Check each line of the listing for the string "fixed", count the lines that have it, and answer with that number only.
|---|
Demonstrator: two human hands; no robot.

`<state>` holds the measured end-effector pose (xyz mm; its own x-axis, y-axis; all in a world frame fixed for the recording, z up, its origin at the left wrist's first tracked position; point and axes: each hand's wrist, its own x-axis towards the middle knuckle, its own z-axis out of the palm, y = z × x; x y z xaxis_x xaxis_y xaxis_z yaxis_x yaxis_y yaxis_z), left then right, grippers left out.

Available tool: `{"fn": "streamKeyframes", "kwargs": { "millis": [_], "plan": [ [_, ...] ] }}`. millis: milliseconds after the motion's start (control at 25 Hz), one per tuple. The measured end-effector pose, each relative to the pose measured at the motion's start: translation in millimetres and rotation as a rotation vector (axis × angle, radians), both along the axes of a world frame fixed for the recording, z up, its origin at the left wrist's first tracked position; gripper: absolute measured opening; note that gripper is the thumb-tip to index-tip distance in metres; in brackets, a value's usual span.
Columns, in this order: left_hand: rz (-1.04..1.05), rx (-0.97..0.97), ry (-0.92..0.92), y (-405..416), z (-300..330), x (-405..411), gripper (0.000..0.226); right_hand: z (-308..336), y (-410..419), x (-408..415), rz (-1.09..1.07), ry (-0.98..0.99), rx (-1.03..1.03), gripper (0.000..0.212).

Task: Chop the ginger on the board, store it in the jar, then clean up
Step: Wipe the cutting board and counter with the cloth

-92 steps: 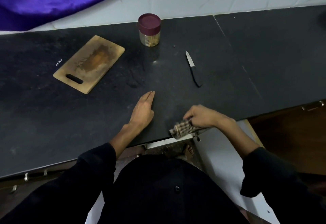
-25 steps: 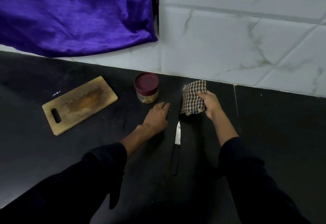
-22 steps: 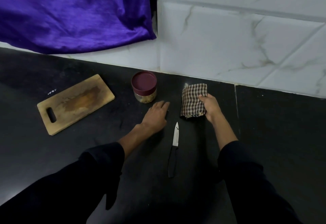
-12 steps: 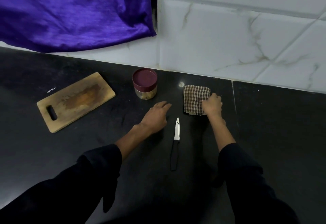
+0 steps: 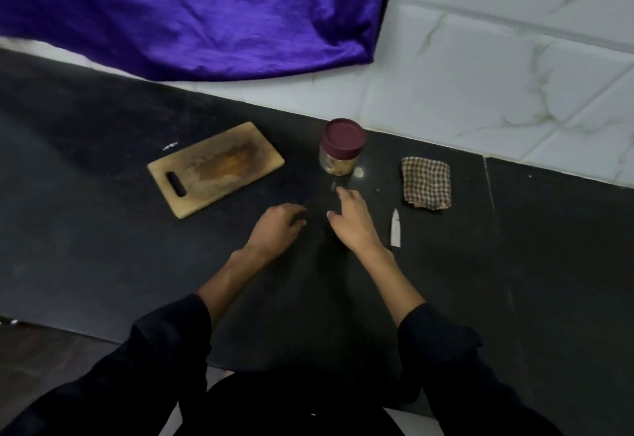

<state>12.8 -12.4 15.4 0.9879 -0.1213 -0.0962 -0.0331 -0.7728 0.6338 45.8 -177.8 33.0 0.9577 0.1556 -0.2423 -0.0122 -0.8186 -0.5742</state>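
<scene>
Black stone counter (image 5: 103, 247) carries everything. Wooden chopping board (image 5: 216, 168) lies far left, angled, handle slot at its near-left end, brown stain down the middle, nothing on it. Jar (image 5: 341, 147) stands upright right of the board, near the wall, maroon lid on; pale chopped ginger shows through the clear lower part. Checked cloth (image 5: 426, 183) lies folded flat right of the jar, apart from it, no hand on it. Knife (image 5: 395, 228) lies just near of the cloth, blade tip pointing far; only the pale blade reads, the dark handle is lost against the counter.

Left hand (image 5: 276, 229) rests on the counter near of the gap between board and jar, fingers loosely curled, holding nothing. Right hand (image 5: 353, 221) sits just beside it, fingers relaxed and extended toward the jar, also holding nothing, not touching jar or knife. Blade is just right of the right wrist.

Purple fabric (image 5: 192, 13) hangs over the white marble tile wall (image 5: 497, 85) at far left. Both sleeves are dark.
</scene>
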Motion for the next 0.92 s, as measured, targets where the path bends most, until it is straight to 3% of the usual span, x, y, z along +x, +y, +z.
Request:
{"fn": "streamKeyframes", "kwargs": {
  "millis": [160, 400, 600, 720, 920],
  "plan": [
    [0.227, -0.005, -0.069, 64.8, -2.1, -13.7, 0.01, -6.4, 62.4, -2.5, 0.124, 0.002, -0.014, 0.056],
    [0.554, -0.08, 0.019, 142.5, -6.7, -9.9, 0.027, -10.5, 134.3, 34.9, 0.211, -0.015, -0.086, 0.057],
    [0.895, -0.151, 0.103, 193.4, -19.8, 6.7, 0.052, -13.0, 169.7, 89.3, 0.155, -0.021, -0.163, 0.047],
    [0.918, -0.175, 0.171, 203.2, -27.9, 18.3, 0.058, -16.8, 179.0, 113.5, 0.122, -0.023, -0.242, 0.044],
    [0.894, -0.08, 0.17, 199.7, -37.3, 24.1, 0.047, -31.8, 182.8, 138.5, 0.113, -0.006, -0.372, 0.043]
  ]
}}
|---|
■ TASK ANSWER:
2